Two great shifts in a row seem like an amazing gift from above, and as I drove to work I half thought to myself, half prayed for antepartums. Low and behold that is exactly what I got three high risk antepartums…mag, twins, high blood pressure…the whole bit. These patients are pretty fun for the most part, as they are often board and chatty and you really get to know them well, even having them only one shift. Then, if you by chance get them back another time (they can be there for weeks) it is that much more fun. Keeping up with charting all day, and not having to play catch up was an added bonus, and taking a lunch break plus an additional 15 min. break later on in the shift was the icing on the cake. Really. I feel rehabbed, like I can do another twenty. Thank you Lord for caring for me, loving me, and for not giving me more than I can handle, but enough that I am being pushed to grow.
I had time to make a list of the things I have experienced and learned here.
1. How to set up the epidural pump myself.
2. Caring for high risk antepartum moms, with all kinds if diagnoses, down to 18 weeks gestation.
3. Betamethasone- steroids for fetal lung maturity.
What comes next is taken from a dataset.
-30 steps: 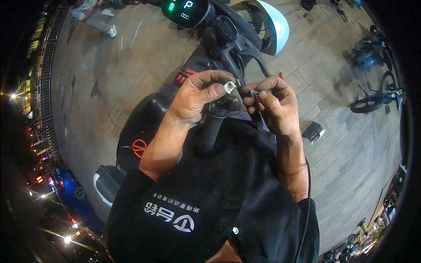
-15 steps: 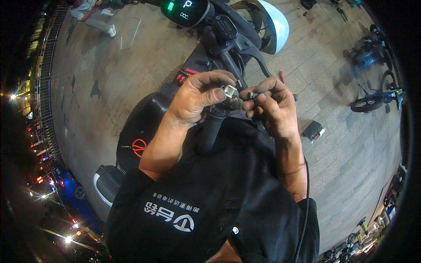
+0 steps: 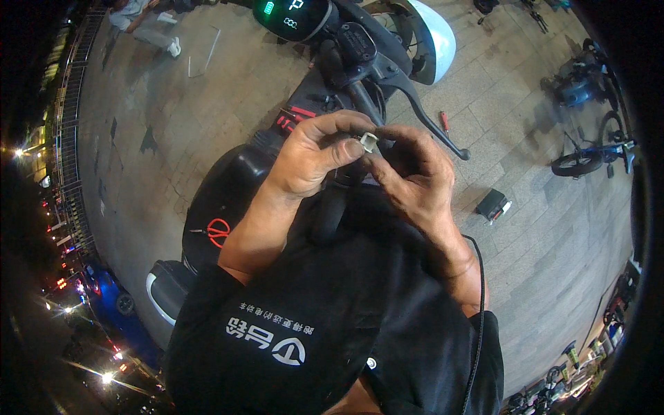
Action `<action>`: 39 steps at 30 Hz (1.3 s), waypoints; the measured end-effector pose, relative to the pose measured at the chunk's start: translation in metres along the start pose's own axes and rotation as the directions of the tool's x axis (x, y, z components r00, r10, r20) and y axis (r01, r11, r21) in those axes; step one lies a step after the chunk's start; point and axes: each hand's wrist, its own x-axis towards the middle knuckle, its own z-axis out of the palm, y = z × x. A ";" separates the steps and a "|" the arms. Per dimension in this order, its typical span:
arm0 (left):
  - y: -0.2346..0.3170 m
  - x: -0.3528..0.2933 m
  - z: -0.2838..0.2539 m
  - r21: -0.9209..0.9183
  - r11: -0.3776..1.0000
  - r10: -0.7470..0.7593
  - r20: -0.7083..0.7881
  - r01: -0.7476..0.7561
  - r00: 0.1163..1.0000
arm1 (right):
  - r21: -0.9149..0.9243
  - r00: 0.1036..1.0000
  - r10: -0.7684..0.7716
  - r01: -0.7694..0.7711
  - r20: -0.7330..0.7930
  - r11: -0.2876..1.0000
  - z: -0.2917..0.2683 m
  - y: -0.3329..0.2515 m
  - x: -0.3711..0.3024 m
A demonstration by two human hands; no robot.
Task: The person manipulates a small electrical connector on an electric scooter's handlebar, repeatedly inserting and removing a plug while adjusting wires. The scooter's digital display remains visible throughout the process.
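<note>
My left hand (image 3: pixel 308 155) pinches a small white, open-ended plastic connector (image 3: pixel 369 143) between thumb and forefinger, above the handlebar grip of an electric scooter. My right hand (image 3: pixel 422 173) meets it from the right. Its forefinger and thumb close round the connector's right side. Whether a small dark piece is still among the right fingers cannot be seen. Just beyond my hands are the brake lever (image 3: pixel 415 104) and the black brake-fluid reservoir (image 3: pixel 356 43). A lit display (image 3: pixel 290 19) sits at the top. The grip (image 3: pixel 330 214) is partly hidden under my hands.
Red-handled tools (image 3: pixel 294 119) lie on the scooter's footboard, and a red cable loop (image 3: pixel 218 233) rests by the black seat (image 3: pixel 228 183). On the paving are a red screwdriver (image 3: pixel 444 122) and a black box (image 3: pixel 492 205). A blue bicycle (image 3: pixel 588 158) stands right; a person (image 3: pixel 142 28) is far left.
My right hand has moved left and come up against the white connector. The small dark piece it held apart before is now hidden. My left hand has barely moved.
</note>
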 end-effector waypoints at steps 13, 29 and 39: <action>-0.004 0.000 -0.003 -0.135 0.990 -0.044 -0.048 0.037 0.998 | 0.319 0.983 0.167 -0.136 -0.072 0.938 -0.005 0.014 -0.003; -0.024 0.000 -0.017 -0.436 0.900 -0.127 -0.225 0.017 0.966 | -0.084 0.989 0.142 -0.139 0.030 0.987 -0.017 0.005 0.006; -0.045 -0.010 0.005 -0.117 0.970 0.147 -0.417 -0.213 0.897 | -0.074 0.993 0.063 -0.056 0.097 0.996 -0.013 0.005 0.003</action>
4. Transcutaneous Bilirubin (TCB) so much nicer than poking every baby, now if we could only do the metabolic screen with out a poke.
5. Amnisure- a swab test for the presence of amniotic fluid in the vaginal vault.
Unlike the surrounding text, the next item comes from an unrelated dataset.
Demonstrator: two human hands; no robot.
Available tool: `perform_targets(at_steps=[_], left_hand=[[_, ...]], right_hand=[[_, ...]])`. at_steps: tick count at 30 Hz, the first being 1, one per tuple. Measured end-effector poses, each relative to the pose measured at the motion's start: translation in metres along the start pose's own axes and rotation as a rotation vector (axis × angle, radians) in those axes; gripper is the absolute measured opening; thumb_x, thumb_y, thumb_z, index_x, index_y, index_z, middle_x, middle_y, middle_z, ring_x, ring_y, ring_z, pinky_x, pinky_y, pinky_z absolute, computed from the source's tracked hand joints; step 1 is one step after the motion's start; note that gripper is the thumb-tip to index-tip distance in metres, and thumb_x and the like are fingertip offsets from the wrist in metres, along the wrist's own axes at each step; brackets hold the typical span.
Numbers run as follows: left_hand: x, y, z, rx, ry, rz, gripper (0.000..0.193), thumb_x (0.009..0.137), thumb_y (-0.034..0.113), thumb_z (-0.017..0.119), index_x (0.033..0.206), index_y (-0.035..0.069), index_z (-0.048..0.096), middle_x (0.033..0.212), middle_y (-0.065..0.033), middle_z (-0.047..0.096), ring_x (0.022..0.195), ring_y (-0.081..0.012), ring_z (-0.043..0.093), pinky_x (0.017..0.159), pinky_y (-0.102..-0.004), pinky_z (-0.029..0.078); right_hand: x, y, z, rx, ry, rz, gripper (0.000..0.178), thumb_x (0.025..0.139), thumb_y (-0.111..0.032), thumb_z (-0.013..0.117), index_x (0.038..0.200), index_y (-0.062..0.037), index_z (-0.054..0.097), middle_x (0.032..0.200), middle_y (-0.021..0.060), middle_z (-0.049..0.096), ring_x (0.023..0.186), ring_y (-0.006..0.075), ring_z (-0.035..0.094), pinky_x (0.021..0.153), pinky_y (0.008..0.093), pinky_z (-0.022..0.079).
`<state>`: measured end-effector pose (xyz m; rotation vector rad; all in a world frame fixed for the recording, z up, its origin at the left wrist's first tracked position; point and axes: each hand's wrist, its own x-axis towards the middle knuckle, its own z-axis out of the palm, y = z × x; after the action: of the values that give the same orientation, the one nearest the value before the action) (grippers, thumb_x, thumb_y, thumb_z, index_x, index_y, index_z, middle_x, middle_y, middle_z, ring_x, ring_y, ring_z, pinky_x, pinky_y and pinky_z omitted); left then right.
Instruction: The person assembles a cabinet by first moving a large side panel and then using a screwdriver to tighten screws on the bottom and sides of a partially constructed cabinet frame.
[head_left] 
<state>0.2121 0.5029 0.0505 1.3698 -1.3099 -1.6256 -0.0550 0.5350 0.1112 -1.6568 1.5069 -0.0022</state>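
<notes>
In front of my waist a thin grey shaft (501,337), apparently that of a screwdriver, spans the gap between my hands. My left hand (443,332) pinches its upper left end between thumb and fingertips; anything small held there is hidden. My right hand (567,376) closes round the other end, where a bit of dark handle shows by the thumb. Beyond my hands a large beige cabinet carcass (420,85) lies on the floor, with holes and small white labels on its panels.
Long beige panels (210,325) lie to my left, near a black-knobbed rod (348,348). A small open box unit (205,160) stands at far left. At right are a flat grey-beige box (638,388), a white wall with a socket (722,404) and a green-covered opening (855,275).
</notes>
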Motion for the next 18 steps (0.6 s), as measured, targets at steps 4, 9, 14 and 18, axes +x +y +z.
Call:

6. Epic is a frequently used program for computer charting in healthcare systems. A lot of job postings require epic experience, and now I have it!
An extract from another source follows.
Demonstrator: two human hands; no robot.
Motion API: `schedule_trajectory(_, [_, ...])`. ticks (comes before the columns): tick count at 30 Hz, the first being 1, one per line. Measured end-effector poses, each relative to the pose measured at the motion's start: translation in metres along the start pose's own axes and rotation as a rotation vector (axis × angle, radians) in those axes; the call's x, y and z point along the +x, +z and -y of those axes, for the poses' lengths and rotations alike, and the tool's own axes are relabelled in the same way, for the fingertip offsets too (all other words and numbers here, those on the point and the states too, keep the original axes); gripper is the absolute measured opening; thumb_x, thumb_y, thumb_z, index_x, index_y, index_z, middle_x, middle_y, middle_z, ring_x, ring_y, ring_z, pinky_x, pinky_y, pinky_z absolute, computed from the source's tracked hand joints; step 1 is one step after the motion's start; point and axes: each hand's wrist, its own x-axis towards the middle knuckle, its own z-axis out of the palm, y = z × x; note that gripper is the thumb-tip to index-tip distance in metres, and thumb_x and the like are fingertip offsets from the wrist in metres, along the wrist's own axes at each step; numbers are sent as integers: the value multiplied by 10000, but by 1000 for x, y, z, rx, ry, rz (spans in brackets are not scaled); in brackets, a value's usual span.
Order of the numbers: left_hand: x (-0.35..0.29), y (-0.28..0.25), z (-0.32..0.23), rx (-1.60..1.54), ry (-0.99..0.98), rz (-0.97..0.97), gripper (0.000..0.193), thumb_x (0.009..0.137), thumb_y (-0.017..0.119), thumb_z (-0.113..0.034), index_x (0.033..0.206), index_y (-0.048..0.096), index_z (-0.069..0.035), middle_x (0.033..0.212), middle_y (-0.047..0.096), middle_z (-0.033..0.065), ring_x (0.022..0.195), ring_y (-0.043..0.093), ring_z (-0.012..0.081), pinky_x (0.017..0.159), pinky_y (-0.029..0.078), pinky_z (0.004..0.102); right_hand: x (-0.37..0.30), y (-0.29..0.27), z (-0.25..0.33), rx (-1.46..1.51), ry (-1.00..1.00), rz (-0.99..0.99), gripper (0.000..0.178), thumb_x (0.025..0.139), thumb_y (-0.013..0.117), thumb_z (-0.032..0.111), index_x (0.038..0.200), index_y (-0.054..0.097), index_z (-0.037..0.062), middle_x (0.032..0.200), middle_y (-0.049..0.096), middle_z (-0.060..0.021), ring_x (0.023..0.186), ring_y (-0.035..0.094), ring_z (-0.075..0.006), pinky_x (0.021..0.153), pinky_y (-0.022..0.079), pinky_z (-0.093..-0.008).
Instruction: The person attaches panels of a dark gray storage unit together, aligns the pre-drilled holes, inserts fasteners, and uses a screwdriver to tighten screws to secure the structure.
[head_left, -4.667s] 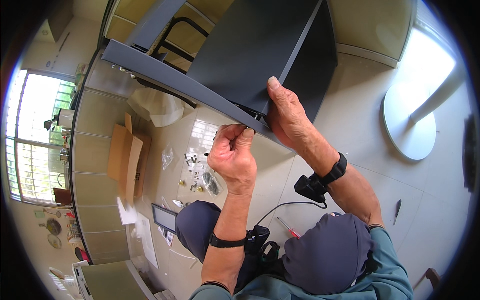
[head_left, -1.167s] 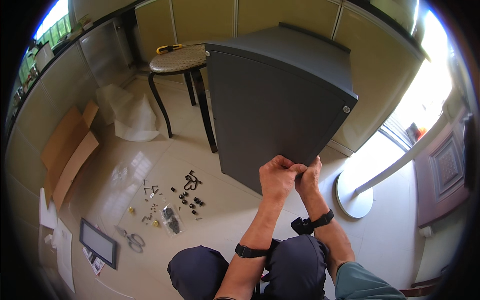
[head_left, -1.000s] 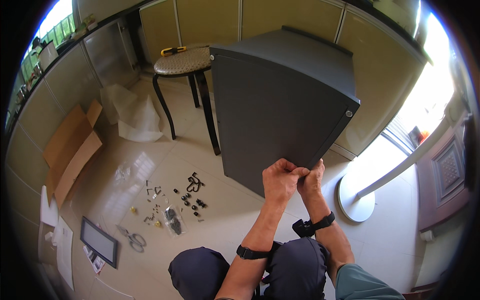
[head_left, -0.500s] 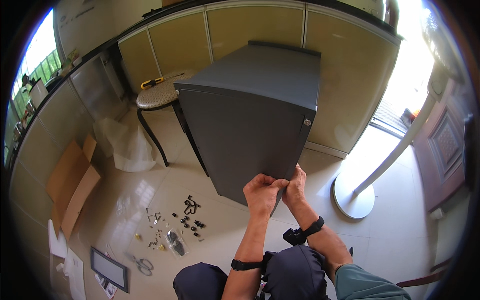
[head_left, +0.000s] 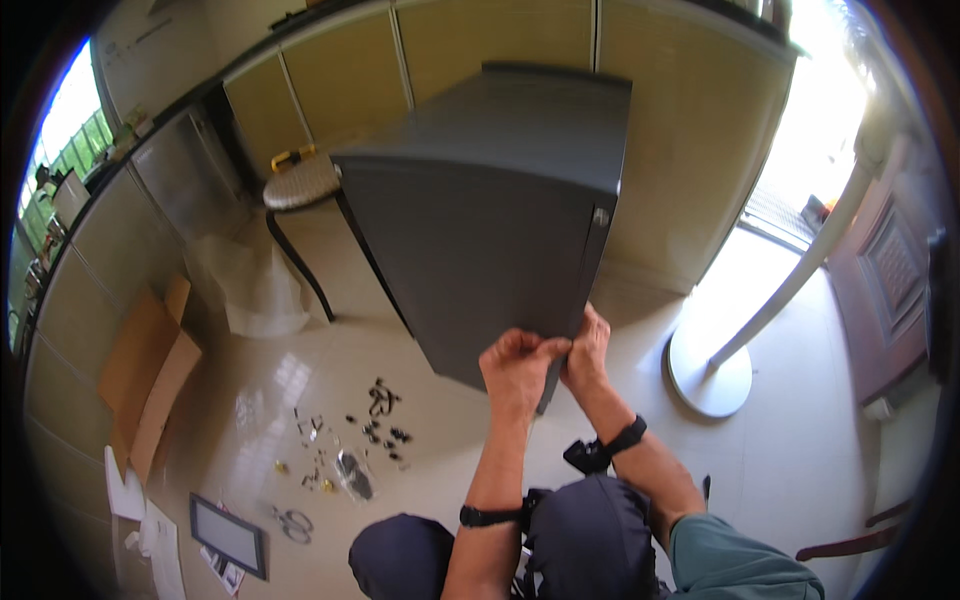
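Note:
A tall dark grey metal cabinet [head_left: 460,250] stands on the tiled floor before me, with a small silver round fitting [head_left: 600,216] near the upper right corner of its facing panel. Both hands meet low on the panel's right edge. My left hand [head_left: 515,368] lies against the panel, fingers curled and thumb and forefinger pinched together at the edge. Around the side of that edge is my right hand [head_left: 587,352], its fingers closed and its thumb close to the left one. Anything between the fingertips is too small or hidden to name.
Small screws, black parts and a plastic bag [head_left: 354,474] lie on the floor at left, near scissors [head_left: 293,525] and a grey-framed panel [head_left: 228,535]. A stool [head_left: 303,187], an opened cardboard box [head_left: 150,375] and a round white stand base [head_left: 708,378] surround the cabinet.
The view has shifted slightly, and the cabinet sits a little higher and further left in it. Both hands stay at the same edge, fingers still closed.

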Motion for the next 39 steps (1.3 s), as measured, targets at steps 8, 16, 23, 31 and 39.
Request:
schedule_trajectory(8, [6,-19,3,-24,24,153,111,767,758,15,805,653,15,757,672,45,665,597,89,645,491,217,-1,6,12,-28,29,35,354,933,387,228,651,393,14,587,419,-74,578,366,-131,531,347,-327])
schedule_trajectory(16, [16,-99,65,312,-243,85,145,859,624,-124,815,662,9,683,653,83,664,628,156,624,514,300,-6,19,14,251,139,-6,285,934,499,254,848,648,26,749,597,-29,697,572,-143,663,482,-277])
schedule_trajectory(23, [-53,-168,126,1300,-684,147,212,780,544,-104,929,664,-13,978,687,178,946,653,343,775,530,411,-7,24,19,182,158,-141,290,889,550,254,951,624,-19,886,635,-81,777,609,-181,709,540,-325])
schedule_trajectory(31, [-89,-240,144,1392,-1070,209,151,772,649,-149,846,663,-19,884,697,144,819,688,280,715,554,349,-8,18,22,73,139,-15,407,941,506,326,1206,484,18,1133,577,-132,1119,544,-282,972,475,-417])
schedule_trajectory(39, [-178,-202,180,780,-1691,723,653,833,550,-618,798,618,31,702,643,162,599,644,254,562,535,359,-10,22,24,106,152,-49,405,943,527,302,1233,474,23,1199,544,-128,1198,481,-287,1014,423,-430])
7. Post-op GYN patients…ok, I have had some experience with this in my med/surge/Ortho days but that was 10 years ago now, and minimal at best (only when I floated to the surgical floor from my Ortho home unit).
8. Being shared between two hospitals, it’s nice to feel wanted.
9. My first tiny patient with a testicular torsion.
10. My first tiny pt with the urethral opening going from the top of the glands all the way down the front to where the foreskin is attached. AMC joked that they were only going to give me baby girls from here on out. In this process I learned why you don’t circumcise the penis when there is an irregularity…they use the foreskin to make the needed repairs.
11. I learned first hand why rhogam and the antibody screen are so important when my very yellow 20 hour old baby had a bilirubin of 24.6 which I believe ended up needing a transfusion….I was so thankful for the NICU that day.
12. Patient on Methadone that only had half the doses she would need to get her through her hospital stay and the hospital protocols on that (being the go-between between the physician, pharmacy, and the methadone clinic.
I have twenty more shifts, let’s see what else I can learn.